Marilyn Cornelis has been thinking about coffee for most of her life. As a child, Professor of Preventive Medicine at Northwestern University's Feinberg School of Medicine watched her father drop cup after cup – "a couple of pots a day" and made a game of daring his brothers to lick the spoon he used to stir. "It was so bitter for us," she says, her voice still registering some of the shock of twisting her face.
This reaction to bitter taste is universal, and encoded in our DNA – at a time when humans were constantly in need of food to sustain life, an aversion to bitter tastes kept people from stuffing poison into their mouths as they tried to avoid bitter taste. hunger. The humans who hated bitter tastes lived to get another day, which gave them the opportunity to generate offspring, who are currently in line at Starbucks.
Cornelis, whose academic research has focused on genetics and caffeine throughout her career, is sometimes among them, she admits, though it takes milk and sugar to get her to drink the bitter drink. "I still can not drink in black," she says. However, in a study published by Cornelis on Thursday, she and her colleagues at the QIRO Berghofer Medical Research Institute in Australia found that people genetically predisposed to being sensitive to the bitter taste of caffeine drink more coffee than those who are less sensitive or those that are sensitive to other bitter flavors, such as quinine.
Cornelis says the discovery was surprising. "Normally, humans avoid bitter tastes, and caffeine is one of those compounds, but people who were genetically sensitive to the taste of caffeine actually drank more coffee, so it may be that when you try caffeine, to the stimulating effects of caffeine. "
In other words, the urge for the stimulating effects of caffeine is so strong that we are willing to seek a bitter taste to get it.
This stimulant-seeking behavior is controlled by different genetic variants – those that control the body's ability to metabolize caffeine. If your genes are programmed to metabolize caffeine efficiently, you will burn your stimulant effect more quickly, which is why you will spend more time in the office coffee machine than colleagues. "We're all constantly titling our own levels of caffeine," says Cornelis.
She and other researchers have identified about eight genetic variants that act on caffeine metabolism and, as a result, predict levels of consumption. But a genetic test for coffee addicts is not what researchers are looking for. Instead, the study of caffeine and genetics may one day reveal some of the mysteries of the protective effects of caffeine on general health and diseases such as diabetes and heart disease.
Large-scale studies have shown a link between life expectancy and coffee consumption – people who drink about four cups a day live longer and, as scientists work to understand these effects, may be able to take advantage of this knowledge to fight disease.
The genetic link to bitter flavors has also been studied carefully. Scientists have shown that super-tempters, who have more taste buds and actually taste everything more vividly than the rest of us, tend to avoid strong seasoning and have a strong aversion to bitter. On the other hand, there are some outliers who express a true taste for bitter tastes (versus a learned tolerance). Correlations have been shown between this affinity for bitter tastes and "malevolent traits associated with a psychopathic personality, particularly the characteristic known as" everyday sadism ", writes Brown University neuroscientist Rachel Herz.
Herz's book, "Why You Eat What You Eat" explores the intersection of science and eating habits, and also points out that the enjoyment of bitter tastes has implications for drinking and vulnerability to alcoholism. A study from Indiana University showed that beer drinkers experienced the release of dopamine that mimics the feeling of being intoxicated simply by tasting bitter taste like beer. It's a classic Pavlovian response: transferring the response to beer for a simple taste. Study participants with a family history of alcoholism experienced an even greater release of dopamine from the bitter taste, signaling a genetic predisposition to expect reward for bitter tastes.
Most of us who are queuing for coffee, however, have no affinity for bitter tastes.
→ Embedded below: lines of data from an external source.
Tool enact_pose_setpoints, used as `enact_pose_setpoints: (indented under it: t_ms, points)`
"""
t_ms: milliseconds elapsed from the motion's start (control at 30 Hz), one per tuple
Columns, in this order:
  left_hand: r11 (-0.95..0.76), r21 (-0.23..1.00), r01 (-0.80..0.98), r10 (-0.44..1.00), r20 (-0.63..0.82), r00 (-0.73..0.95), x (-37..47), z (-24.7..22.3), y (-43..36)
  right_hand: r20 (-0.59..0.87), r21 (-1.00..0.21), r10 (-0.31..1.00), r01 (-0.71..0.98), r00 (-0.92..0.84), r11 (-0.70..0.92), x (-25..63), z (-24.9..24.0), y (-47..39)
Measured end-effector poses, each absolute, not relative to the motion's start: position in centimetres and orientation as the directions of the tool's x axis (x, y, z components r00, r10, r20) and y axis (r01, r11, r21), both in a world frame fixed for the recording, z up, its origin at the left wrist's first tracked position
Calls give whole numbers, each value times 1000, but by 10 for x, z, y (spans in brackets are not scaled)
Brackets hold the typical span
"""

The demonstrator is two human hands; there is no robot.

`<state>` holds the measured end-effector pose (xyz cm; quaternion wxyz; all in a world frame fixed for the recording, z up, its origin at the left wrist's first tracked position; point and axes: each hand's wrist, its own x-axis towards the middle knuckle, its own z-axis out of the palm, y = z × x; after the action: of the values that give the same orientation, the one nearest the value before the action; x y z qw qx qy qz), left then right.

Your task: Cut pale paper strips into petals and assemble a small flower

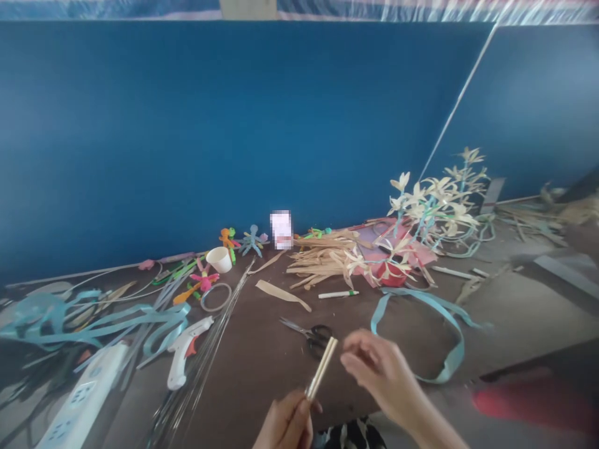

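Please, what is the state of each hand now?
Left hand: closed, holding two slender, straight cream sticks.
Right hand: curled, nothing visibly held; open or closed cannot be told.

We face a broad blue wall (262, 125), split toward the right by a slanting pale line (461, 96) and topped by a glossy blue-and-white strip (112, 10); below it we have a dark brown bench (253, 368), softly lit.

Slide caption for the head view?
Left hand grips pale sticks, right hand near their tips, scissors on the brown table.
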<state>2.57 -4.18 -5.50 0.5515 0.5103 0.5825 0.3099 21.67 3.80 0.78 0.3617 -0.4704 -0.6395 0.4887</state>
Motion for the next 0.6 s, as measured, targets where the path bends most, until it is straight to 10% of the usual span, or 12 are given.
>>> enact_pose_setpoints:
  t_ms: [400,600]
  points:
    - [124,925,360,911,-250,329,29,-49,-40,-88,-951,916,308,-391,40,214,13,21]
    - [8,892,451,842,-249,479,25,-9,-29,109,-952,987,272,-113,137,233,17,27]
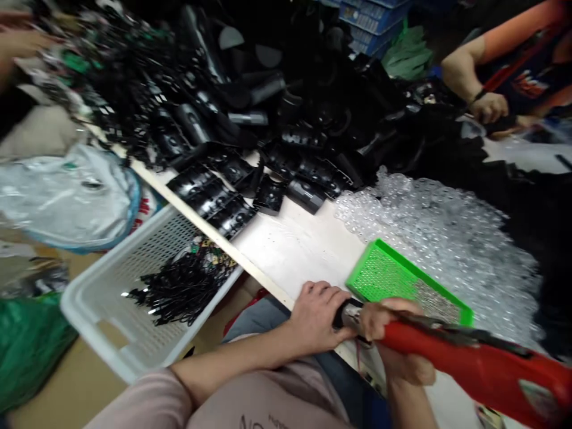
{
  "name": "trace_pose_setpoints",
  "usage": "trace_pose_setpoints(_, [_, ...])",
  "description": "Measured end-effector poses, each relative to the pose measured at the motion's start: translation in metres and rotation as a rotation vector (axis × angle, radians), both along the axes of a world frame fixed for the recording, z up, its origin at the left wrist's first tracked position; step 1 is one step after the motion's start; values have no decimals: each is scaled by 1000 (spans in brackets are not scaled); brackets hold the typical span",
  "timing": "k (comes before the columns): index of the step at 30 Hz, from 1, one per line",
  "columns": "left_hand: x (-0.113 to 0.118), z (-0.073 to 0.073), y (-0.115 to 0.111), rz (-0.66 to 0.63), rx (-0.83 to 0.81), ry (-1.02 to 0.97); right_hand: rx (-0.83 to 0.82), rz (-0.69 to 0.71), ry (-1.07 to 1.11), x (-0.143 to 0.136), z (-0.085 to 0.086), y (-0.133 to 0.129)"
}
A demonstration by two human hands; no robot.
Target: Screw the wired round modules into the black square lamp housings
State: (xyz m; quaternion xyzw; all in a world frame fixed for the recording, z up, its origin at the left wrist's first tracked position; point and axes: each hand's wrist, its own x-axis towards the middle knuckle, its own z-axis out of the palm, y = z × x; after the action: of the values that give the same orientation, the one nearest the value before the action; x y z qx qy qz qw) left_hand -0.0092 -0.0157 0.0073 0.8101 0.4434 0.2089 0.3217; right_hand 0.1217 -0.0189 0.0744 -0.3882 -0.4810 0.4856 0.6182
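Observation:
Near the front edge of the white table (304, 244), my left hand (319, 316) has its fingers wrapped on a small black part (343, 313). My right hand (397, 345) is closed round the front of a red power tool (482, 369), whose metal tip end points at the black part. Just beyond my hands lies a green mesh tray (384, 274) with many small screws (435, 301) in its right portion. Rows of black curved housings (210, 199) stand along the table edge to the left.
Clear plastic pieces (447, 232) are heaped behind the tray. A white basket (93, 304) with black cables stands at the left, by a white sack (67, 196). Another person's hand (489, 109) works at the back right. Blue crates (370, 18) are stacked behind.

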Motion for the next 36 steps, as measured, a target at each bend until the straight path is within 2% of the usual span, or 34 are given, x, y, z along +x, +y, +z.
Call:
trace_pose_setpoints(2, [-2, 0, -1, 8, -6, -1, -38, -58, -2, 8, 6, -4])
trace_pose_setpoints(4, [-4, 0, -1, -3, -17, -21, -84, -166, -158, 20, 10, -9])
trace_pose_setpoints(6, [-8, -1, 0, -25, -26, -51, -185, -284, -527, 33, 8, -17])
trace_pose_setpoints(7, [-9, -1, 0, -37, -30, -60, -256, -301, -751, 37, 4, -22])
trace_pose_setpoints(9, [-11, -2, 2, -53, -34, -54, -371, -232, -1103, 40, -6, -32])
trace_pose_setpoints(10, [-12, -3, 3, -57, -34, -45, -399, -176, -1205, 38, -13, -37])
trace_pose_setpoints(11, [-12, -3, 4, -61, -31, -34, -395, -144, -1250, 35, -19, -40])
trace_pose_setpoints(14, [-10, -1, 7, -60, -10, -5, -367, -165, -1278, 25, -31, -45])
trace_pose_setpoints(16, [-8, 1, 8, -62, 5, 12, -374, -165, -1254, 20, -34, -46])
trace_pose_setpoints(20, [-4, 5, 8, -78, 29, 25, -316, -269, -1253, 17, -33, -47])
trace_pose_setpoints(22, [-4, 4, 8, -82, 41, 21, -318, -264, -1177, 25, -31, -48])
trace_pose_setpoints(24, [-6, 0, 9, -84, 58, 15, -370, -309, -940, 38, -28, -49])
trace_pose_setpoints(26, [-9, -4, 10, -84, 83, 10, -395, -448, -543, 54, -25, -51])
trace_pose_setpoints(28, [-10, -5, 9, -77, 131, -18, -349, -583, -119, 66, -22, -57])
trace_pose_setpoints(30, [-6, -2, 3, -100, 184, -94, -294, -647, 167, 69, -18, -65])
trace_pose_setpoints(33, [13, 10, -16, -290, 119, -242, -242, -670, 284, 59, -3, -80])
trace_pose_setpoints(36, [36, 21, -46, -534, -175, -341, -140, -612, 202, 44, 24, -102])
Part of the cafeteria draw can be explained by cultural and even weather considerations – people in cold climates tend to drink more coffee.
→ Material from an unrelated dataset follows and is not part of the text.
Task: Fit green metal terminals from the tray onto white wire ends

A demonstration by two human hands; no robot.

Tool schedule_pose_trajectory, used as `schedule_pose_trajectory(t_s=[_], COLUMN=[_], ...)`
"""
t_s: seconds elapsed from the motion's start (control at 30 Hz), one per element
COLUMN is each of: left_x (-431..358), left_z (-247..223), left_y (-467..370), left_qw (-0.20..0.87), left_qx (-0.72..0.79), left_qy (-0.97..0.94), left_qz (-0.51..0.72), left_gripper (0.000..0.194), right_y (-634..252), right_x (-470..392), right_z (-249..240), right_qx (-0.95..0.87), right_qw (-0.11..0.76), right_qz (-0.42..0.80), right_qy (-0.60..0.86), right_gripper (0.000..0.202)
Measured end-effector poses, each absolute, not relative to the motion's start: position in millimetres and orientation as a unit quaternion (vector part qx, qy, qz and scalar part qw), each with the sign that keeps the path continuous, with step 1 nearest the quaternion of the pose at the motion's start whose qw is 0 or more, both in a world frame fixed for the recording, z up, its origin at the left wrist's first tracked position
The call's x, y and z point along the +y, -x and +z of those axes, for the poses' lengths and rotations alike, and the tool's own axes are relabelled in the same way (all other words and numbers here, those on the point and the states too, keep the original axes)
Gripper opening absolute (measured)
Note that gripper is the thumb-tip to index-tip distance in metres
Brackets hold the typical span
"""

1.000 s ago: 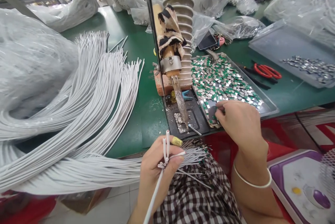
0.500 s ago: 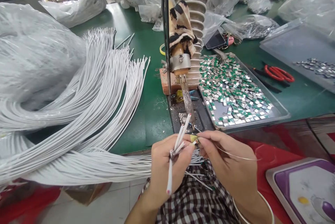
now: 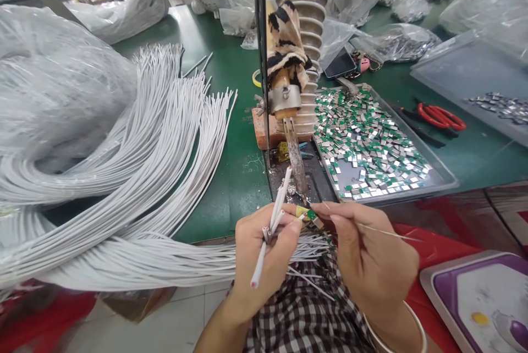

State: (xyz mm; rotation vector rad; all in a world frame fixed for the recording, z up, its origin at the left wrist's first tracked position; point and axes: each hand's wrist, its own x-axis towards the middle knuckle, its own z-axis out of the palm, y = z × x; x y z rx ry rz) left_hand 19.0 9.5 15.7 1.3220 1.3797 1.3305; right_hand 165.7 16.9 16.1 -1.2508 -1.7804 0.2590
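My left hand (image 3: 264, 257) is closed around several white cables (image 3: 279, 199) whose cut ends stick up and down out of the fist. Something yellow (image 3: 302, 211) wraps its index fingertip. At those fingertips sits a small green circuit board with a metal connector (image 3: 315, 219), against a cable end. My right hand (image 3: 371, 251) pinches a thin solder wire (image 3: 383, 231), its front end close to the board. Just above hangs a clamped soldering iron (image 3: 296, 158), its tip pointing down near the board. Whether tip, wire and board touch, I cannot tell.
Bundles of white cables (image 3: 165, 160) lie on the left of the green table (image 3: 231, 177). A clear tray (image 3: 447, 181) of small boards stands right of the iron, with red-handled pliers (image 3: 441, 115) beyond. A ribbed hose (image 3: 303, 12) rises behind the iron.
My right hand has shifted right, away from my left fingertips, and the board with its connector now shows between them. My left hand has moved slightly left and up, with the cables.
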Motion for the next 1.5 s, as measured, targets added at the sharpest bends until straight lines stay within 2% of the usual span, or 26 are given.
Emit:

Chicago, a cold winters 'advertising town, has always been a major consumer of coffee (we were Starbucks' first expansion store in 1987), and this is nothing compared to places like Finland where coffee consumption per capita is twice greater than the US
But Cornelis (who never drank coffee until moving to Chicago) says his research simply shows that those who are sensitive to the taste of caffeine are naturally tuned in to find it in an effort to get an extra burst of energy. They may still enjoy the taste of something sugary – which brings us back to the cafe.
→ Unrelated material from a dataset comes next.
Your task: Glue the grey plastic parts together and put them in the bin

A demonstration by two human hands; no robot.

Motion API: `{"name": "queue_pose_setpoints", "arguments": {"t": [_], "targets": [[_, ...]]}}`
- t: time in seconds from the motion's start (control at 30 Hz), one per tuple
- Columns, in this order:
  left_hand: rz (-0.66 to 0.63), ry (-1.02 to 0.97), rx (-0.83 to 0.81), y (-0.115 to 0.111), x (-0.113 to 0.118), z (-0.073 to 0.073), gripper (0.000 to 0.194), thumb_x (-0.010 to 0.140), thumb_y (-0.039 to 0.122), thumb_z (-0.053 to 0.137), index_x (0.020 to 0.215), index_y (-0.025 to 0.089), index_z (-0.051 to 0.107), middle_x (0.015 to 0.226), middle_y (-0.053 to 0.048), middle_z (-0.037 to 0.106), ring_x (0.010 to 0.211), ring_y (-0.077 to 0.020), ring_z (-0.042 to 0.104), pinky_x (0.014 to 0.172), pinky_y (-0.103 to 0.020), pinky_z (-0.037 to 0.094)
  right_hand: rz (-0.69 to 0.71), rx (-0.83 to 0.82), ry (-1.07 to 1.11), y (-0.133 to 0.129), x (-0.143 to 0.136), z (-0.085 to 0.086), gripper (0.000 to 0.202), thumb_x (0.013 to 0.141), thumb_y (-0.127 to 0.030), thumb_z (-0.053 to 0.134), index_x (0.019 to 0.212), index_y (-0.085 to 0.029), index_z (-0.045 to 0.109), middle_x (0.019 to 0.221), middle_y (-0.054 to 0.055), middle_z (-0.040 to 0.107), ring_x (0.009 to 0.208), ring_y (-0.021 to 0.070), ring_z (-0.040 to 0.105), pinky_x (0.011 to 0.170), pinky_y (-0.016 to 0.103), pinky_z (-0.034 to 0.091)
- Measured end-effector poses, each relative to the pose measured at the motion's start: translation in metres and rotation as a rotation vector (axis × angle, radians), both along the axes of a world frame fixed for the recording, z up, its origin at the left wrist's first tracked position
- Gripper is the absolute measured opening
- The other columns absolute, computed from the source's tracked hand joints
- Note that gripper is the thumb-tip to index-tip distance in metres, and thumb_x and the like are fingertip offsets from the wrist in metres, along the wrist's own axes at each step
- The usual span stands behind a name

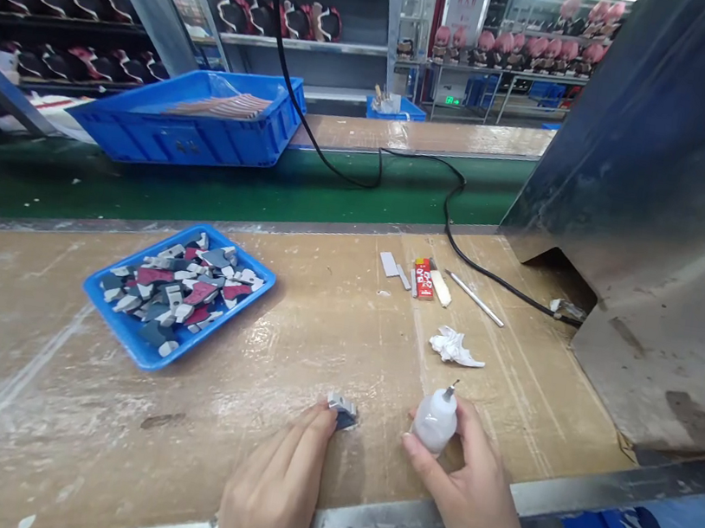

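My left hand [282, 481] rests at the front of the table, its fingers pressed together against a small grey and white plastic part [343, 411]. The fingers partly hide that part. To the right, my right hand [470, 481] is closed around a small translucent squeeze bottle [435, 420], thumb on the near side. The bottle stands roughly upright, with a thin metal nozzle on top and whitish contents. Left of my hands, a blue tray [146, 357] holds a heap of similar parts in grey, white and dark pink.
Crumpled white tissue [455, 348] lies beyond the bottle. Behind it are a red packet [424, 279], pale strips and a thin metal rod [475, 299]. A black cable [489, 270] runs to a metal housing [674, 257] on the right. A large blue crate [192, 145] stands further back.
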State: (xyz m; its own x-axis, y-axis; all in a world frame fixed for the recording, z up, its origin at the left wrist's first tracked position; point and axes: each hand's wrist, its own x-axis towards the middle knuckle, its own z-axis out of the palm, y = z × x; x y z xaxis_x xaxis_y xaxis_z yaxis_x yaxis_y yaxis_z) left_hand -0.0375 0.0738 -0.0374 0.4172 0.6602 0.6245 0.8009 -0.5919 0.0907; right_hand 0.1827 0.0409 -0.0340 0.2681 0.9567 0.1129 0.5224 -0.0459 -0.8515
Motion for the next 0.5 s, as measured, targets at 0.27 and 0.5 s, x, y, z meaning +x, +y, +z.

The genius of Starbucks, says Cornelis, is not that it is perfectly positioned to take advantage of human genetics or eras of acquired experience. "Where Starbucks is really inserted," she says, "is that the bitterness of coffee can be easily masked. So they're always coming out with a new drink, a new flavor." Caffeine is what we all seek, but for most of us, there is only one question that matters, it says, "It's all about – what else do you want in your drink?"